I went ahem, ahem. 'Look, love. I can't do much for you just now. I've got this sick dog that's dying of…' What do dogs die of, for God's sake? '… er, viruses. And I've to fly to Chicago. A sick uncle…'
Her eyes filled. 'You too, Lovejoy?'
'No, love,' I said earnestly. 'I'll help, sincerely.'
'You will?' Her magic mouth moved, opened, closed on her tongue.

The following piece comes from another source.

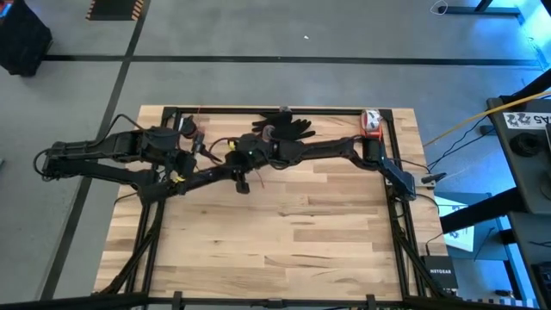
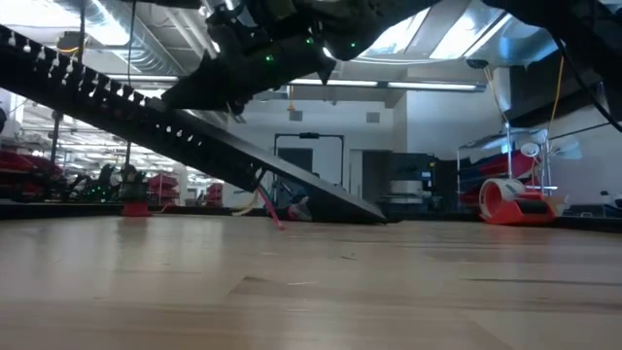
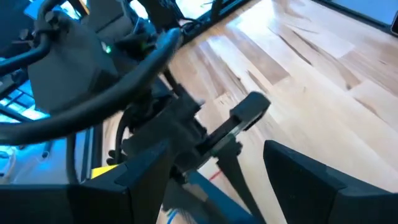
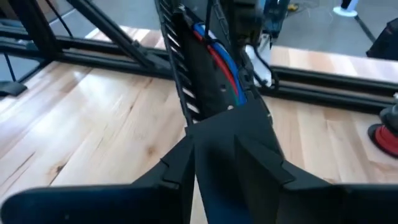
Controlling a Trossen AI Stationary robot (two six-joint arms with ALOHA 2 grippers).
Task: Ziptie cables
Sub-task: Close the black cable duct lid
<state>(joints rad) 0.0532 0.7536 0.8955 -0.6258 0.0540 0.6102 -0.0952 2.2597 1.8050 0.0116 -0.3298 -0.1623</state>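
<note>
A long black comb-slotted bar (image 4: pixel 186 74) carries the cables, blue and red wires (image 4: pixel 219 59), in its channel. In the low view the bar (image 2: pixel 146 117) slants from high at the table's left down to a low end (image 2: pixel 374 216). A red wire (image 2: pixel 268 210) hangs beneath it. My right gripper (image 4: pixel 224 124) is shut on the bar above the table's far middle (image 1: pixel 238 159). My left gripper (image 3: pixel 217 155) stands open just left of it (image 1: pixel 191 158), facing the right gripper. I cannot make out the ziptie in any view. My right gripper pinches the comb-slotted bar between its two fingers (image 4: pixel 180 155), at the part of the bar nearest the wrist (image 4: pixel 214 115). The fingers lie roughly along the bar, which runs on away from them with the wires in its channel. The bar hangs tilted.
A pair of black gloves (image 1: pixel 286 127) lies at the far edge. A red and white tape dispenser (image 1: pixel 371 122) stands at the far right corner. Black frame rails (image 1: pixel 258 110) border the table. The near half of the wooden top (image 1: pixel 275 250) holds nothing.
</note>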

I demanded, hoarse, 'Tell me what you want.'
'See me later? The Nell of Old Drury?'
'Up the West End? Why there?'
'I want you to meet someone.' It was her turn to look furtive.
I couldn't imagine anybody on earth big enough to put the frighteners on Dang. I smiled reassuringly, with no intention of meeting her.
'About seven do, love?' I rose, poised for flight.
'Seven o'clock,' her delicious mouth said. 'I'll do whatever you want, Lovejoy, if you'll help.'
Life's a swine. I dithered. 'I promised, didn't I?'
'Remember that mustard pot, Lovejoy? I've got the original. It's yours, if you'll stand by me.'
I bussed her cheek, and took off. Until she said that, betrayal seemed easy. After all, promises are made to be broken. And me protecting Man Mountain Dang from a lorry load of rabid East Enders was ludicrous. But temptation's never done me much good.
Within a couple of minutes I'd worked it out. By seven I'd want a drink, and where better than one of London's most famous taverns?
I emerged into the open market, intent on sizing up Moiya December, and came upon Fawnance Duleppo, who I'd been avoiding ever since I could remember. What with Sir Ponsonby, Miss December, and the woebegone Billia, names weren't my thing today.
With a name like mine I should talk.